-
با سلیمان پای در دریا بنه ** تا چو داود آب سازد صد زره
- Süleyman’la gel, ayağını denize bas ki su, Davud’a olduğu gibi sana da yüzlerce zırh yapsın.
-
آن سلیمان پیش جمله حاضر است ** لیک غیرت چشم بند و ساحر است
- O Süleyman, meydanda, herkesin gözü önünde. Fakat haset kıskançlık göz bağıcı ve büyücü.
-
تا ز جهل و خوابناکی و فضول ** او به پیش ما و ما از وی ملول
- O bizim önümüzde... Bizse cahillikten, uykudan, herzevekillikten onu görmemekte, ondan meyus olmaktayız.
-
تشنه را درد سر آرد بانگ رعد ** چون نداند کاو کشاند ابر سعد
- Gök gürlemesi, susuzun başını ağrıtır.
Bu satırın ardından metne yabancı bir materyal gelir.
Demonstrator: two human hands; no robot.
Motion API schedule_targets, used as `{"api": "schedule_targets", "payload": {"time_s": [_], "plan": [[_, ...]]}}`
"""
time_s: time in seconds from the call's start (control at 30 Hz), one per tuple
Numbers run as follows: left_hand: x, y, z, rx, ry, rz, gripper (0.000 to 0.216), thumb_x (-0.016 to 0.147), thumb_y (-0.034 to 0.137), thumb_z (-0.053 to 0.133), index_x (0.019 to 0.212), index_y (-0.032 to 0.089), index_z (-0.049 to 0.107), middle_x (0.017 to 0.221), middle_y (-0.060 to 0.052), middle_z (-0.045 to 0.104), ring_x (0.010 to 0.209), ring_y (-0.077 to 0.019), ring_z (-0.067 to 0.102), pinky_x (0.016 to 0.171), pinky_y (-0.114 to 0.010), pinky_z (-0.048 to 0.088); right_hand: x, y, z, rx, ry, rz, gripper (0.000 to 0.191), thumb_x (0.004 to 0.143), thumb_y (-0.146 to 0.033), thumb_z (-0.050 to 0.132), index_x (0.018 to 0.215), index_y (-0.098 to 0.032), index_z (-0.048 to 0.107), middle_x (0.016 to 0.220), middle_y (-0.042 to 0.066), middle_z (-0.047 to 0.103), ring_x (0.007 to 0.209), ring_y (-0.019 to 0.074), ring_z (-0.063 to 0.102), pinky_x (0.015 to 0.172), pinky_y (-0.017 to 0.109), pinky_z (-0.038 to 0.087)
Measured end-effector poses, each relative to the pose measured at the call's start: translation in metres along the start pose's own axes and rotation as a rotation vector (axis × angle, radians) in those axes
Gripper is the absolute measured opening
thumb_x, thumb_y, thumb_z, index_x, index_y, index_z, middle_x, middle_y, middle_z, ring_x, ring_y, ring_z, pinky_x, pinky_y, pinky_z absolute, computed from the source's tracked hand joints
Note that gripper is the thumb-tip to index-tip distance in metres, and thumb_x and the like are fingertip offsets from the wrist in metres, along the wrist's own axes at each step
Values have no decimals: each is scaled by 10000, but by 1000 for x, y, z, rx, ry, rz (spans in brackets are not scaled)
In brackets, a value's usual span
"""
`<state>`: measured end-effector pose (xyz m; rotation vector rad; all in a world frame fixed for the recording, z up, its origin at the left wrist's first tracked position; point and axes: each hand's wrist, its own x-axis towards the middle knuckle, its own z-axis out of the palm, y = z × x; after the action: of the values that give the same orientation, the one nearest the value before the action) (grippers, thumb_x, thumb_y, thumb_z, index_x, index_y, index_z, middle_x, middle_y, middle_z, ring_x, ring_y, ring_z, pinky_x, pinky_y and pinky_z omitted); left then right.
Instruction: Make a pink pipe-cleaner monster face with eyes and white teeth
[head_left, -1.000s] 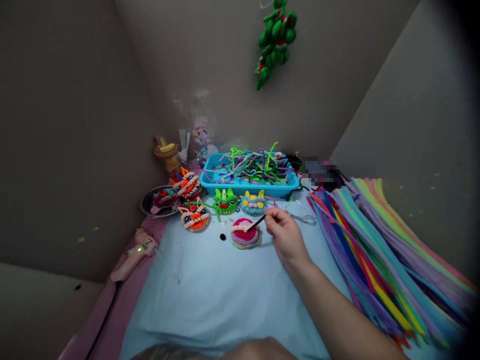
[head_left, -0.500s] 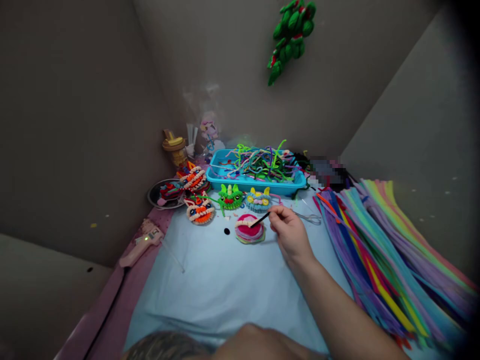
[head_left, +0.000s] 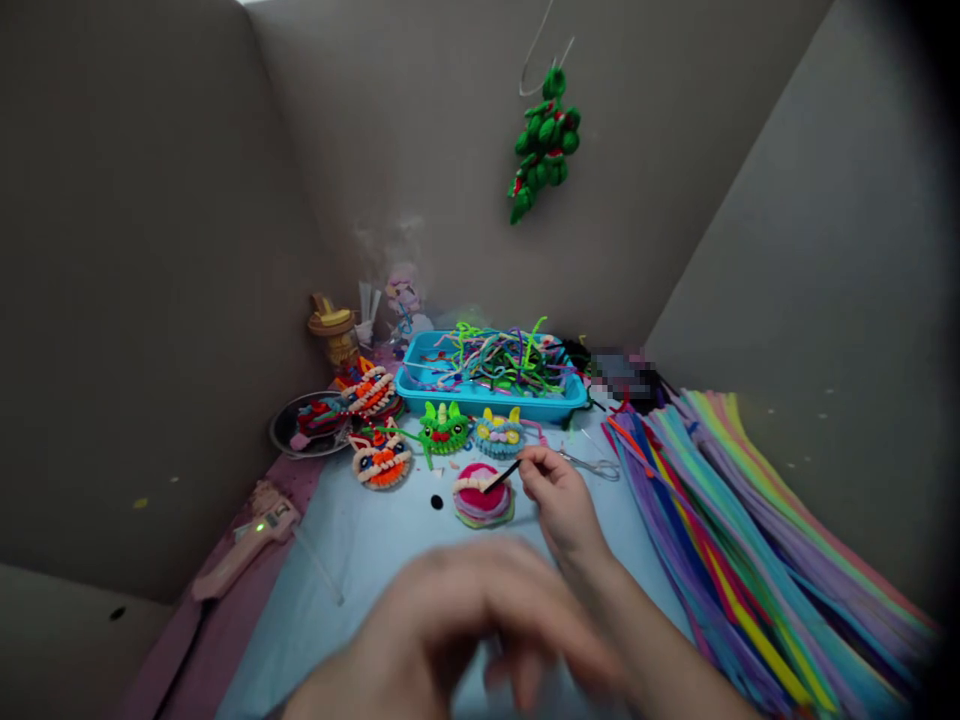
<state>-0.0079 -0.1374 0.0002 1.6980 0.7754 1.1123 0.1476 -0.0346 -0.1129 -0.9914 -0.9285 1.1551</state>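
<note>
My right hand (head_left: 559, 500) pinches a slim black stick (head_left: 501, 477). The stick's lower tip rests on, or just over, a small round stack of pink, red and green discs (head_left: 484, 510) with a cream strip across its top. Close to the camera, my left hand (head_left: 465, 610) is raised and blurred, its fingers loosely curved and apart, with nothing visible in them. Beyond the stack sit a green lion-like head (head_left: 444, 430) and a blue one with yellow ears (head_left: 499, 435). An orange and cream head (head_left: 381, 460) lies left of them.
A blue tray (head_left: 491, 405) at the back holds tangled pipe cleaners. Scissors (head_left: 596, 467) lie behind my right hand. Bundled pipe cleaners (head_left: 750, 560) cover the right side. A glue gun (head_left: 251, 545) lies left, near a metal bowl (head_left: 281, 435). A green ornament (head_left: 547, 145) hangs above.
My left hand has risen into the middle foreground, and its fingers now show. The view has tilted up. My right hand keeps the black stick at the disc stack.
</note>
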Motion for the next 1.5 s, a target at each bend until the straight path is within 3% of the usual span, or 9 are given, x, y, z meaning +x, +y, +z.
{"api": "schedule_targets", "payload": {"time_s": [0.1,0.2,0.33,0.57,0.73,0.87,1.13,1.27,1.5], "plan": [[35,-26,-16,307,237,-69,177,828,342,560,863,216,679,818,-48,683,723,-163,614,624,-260,485,0,0,0,-22,-11,-29,143,662,-301,680,718,-190,609,659,-20,543,616,133,466,594,252,375],[57,-65,-26,568,209,-76,143,816,259,568,840,193,692,854,-52,692,759,-167,600,711,-286,469,1,1,-1,-74,-53,-57,106,707,-287,648,712,-193,598,670,-19,534,632,136,473,619,254,379],[55,-97,-22,635,155,-131,168,803,252,589,923,215,701,911,-34,720,803,-176,615,715,-275,469,-1,5,0,-189,-101,-149,83,739,-252,624,689,-195,591,743,-1,543,737,159,513,702,269,396],[44,-108,-21,613,198,-189,153,811,264,579,849,198,712,781,-23,724,697,-161,614,632,-255,463,-7,5,2,-304,-155,-215,63,801,-237,573,772,-210,622,887,48,566,874,199,548,739,299,447],[43,-107,-27,781,180,-123,162,838,269,553,849,218,706,812,-26,725,732,-173,615,656,-269,446,-7,-4,-3,-658,-173,-500,225,794,-170,561,986,-248,649,1030,79,558,982,231,542,857,387,444],[42,-106,-26,880,101,-34,160,846,221,540,871,233,698,800,-22,721,742,-180,616,697,-284,445,-6,-1,-5,-772,-212,-589,182,796,-152,555,913,-242,662,1051,86,537,991,236,537,864,402,445],[40,-103,-25,842,75,-60,179,837,155,538,884,227,695,828,-29,723,774,-190,613,712,-299,438,-9,-2,0,-656,-225,-461,151,778,-113,537,757,-221,641,921,50,500,889,201,535,802,346,433],[41,-102,-22,684,119,-121,141,800,156,571,800,215,699,792,-21,719,760,-184,610,706,-292,444,-15,-6,8,-439,-160,-265,91,751,-175,589,688,-210,644,857,30,494,780,174,521,666,281,415],[41,-104,-5,516,239,-153,144,800,171,561,754,197,696,710,-11,698,704,-168,598,703,-285,449,-21,-2,20,35,-57,-59,185,687,-317,685,597,-189,587,800,11,452,753,161,470,672,264,399]]}}
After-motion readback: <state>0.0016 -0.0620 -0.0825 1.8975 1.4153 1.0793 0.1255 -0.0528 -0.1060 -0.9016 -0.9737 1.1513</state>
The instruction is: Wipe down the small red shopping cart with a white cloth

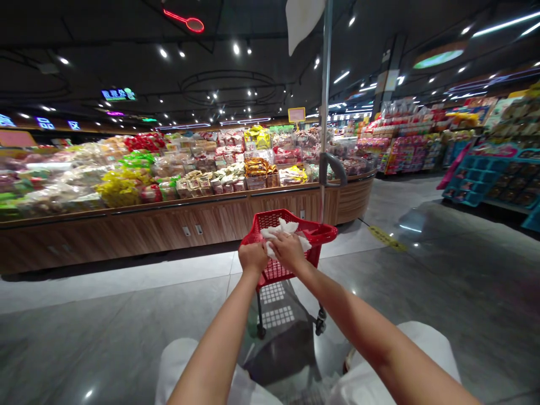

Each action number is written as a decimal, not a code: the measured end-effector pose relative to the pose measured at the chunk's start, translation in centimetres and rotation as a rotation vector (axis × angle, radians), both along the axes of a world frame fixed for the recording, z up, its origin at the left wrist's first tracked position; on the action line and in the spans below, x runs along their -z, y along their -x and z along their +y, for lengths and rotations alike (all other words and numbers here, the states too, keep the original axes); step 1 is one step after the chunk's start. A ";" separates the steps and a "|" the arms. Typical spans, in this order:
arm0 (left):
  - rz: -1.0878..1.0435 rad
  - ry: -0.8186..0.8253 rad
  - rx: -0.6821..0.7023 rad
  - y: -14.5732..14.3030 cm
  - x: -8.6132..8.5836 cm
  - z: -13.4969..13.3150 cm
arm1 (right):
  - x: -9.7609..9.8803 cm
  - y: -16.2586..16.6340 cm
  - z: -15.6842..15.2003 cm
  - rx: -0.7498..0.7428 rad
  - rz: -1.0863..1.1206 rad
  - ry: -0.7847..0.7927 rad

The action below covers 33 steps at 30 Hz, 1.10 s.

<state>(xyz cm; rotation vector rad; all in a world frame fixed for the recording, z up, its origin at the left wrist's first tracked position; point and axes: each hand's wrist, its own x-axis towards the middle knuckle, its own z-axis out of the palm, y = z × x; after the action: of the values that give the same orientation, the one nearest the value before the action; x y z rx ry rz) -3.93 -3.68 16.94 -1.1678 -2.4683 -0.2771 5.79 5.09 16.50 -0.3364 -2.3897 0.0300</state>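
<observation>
A red plastic shopping cart [274, 277] with a lattice basket and dark legs on casters stands in front of me. My left hand [253, 257] is closed around the left part of its near rim. A crumpled white tissue [283, 228] lies bunched under my right hand [288, 250], whose fingers curl over it at the rim. Parts of the tissue stick out past the fingers on both sides. From the cart's right side a thin metal pole [327, 73] rises, with a dark grey loop handle [335, 170] on it. Both palms are hidden from view.
Behind the cart runs a long wood-panelled display counter [202, 225] piled with packaged snacks. Shelves of bright packages [409, 149] and a blue rack [476, 174] stand at the right. A yellow floor marking [387, 238] lies on the grey tiles. A white flag [304, 22] hangs near the pole's top.
</observation>
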 end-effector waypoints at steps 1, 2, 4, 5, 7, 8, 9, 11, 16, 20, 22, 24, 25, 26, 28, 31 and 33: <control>0.009 -0.005 -0.004 0.1 0.0 -0.1 | 0.1 -0.6 0.7 -0.017 -0.002 -0.020; 0.015 -0.012 -0.008 0.2 0.1 -0.2 | 0.2 -1.5 1.7 -0.024 0.001 -0.037; 0.017 -0.033 -0.013 0.4 0.1 -0.2 | 0.5 -3.8 4.4 -0.001 0.019 -0.047; 0.014 -0.043 -0.014 0.5 0.2 -0.2 | 0.7 -5.1 5.8 0.027 0.028 -0.042; 0.008 -0.063 -0.021 0.4 0.2 -0.1 | 0.9 -7.3 8.3 0.091 0.025 -0.037; 0.006 -0.074 -0.029 0.3 0.2 0.0 | 1.0 -8.1 9.2 0.123 0.019 -0.037; 0.003 -0.083 -0.039 0.1 0.3 0.1 | 1.0 -8.5 9.7 0.153 0.015 -0.036; -0.008 -0.093 -0.065 -0.5 0.3 0.5 | 1.1 -8.3 9.6 0.207 0.034 -0.018; -0.030 -0.078 -0.091 -1.7 0.2 1.5 | 0.8 -3.6 4.6 0.142 0.099 -0.032; -0.022 -0.040 -0.043 -1.5 0.1 1.5 | 0.8 -1.5 2.0 0.039 0.069 -0.077; -0.014 -0.032 -0.021 -1.1 0.0 1.2 | 1.1 -2.2 2.9 0.008 0.059 -0.111; -0.007 -0.031 -0.017 -0.7 0.0 0.8 | 1.5 -4.0 5.0 0.021 0.063 -0.125; -0.005 -0.034 -0.018 -0.5 0.0 0.6 | 1.7 -5.1 6.3 0.048 0.068 -0.117; -0.005 -0.042 -0.020 -0.4 0.1 0.4 | 1.9 -6.3 7.6 0.080 0.069 -0.105; -0.008 -0.058 -0.025 -0.2 0.1 0.2 | 2.2 -8.2 9.8 0.140 0.057 -0.077; -0.018 -0.073 -0.057 -0.5 0.2 0.5 | 2.1 -8.9 10.8 0.210 0.043 -0.041; -0.028 -0.069 -0.091 -0.9 0.2 1.0 | 1.9 -7.7 9.5 0.238 0.065 -0.017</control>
<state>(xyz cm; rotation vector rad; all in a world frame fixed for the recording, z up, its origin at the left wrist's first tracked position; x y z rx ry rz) -3.01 -2.63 16.70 -1.0268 -2.5070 -0.3519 13.49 14.56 14.55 -0.6007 -2.2700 -0.0874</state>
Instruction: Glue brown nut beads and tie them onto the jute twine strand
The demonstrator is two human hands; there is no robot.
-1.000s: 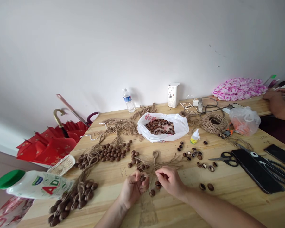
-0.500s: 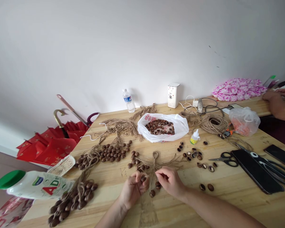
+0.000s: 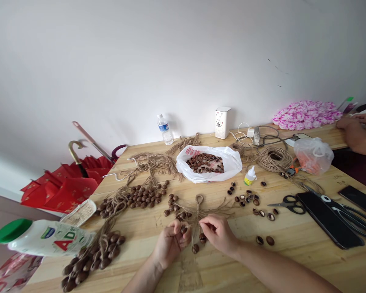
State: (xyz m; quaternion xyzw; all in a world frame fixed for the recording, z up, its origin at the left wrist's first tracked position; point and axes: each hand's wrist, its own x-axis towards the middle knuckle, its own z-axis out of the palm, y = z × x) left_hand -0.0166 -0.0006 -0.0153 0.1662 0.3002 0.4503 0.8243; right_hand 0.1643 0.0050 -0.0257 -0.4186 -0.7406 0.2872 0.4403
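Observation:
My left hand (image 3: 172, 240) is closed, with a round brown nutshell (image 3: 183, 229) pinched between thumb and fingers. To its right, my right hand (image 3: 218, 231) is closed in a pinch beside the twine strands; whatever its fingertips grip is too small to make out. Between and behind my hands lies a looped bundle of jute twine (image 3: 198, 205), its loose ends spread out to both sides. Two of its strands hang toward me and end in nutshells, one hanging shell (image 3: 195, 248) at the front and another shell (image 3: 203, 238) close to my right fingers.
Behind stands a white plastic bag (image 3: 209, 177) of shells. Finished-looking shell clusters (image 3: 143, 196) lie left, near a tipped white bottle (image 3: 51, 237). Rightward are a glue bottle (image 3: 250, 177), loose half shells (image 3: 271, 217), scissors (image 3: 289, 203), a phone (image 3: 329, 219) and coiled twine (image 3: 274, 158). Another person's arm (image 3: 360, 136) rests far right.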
Bilmez ki kutlu bulutlardan rahmet yağdıracak!
-
چشم او مانده است در جوی روان ** بیخبر از ذوق آب آسمان 3785
- Onun gözü akarsuda… Gökten yağan rahmet suyunun zevkinden haberi bile yok!
-
مرکب همت سوی اسباب راند ** از مسبب لاجرم محجوب ماند
- Himmet atını sebebe doğru sürdü de bu yüzden müsebbipten mahrum kaldı.
-
آن که بیند او مسبب را عیان ** کی نهد دل بر سببهای جهان
- Fakat müsebbibi apaçık gören cihan sebeplerine gönül kor mu?
-
حیران شدن حاجیان در کرامات آن زاهد که در بادیه تنهاش یافتند
- Hacıların, çölde tek ve tenha ibadet eden bir zahidin kerametine hayran olmaları
-
زاهدی بد در میان بادیه ** در عبادت غرق چون عبادیه
- Çöl ortasın da bir zahit vardı. Abbadiye kabilelerine mensup olanlar gibi ibadete de dalmış, kendisinden geçmişti.
-
حاجیان آن جا رسیدند از بلاد ** دیدهشان بر زاهد خشک اوفتاد
- Hacılar civar şehirlerden gelip oraya ulaştılar, o kupkuru yerde bir zâhit gördüler.
-
جای زاهد خشک بود او تر مزاج ** از سموم بادیه بودش علاج 3790
- Zahidin yeri kaskatıydı. Fakat kendisinin mizacı yumuşak. Çölün samyeli, âdeta ona ilâç kesilmişti.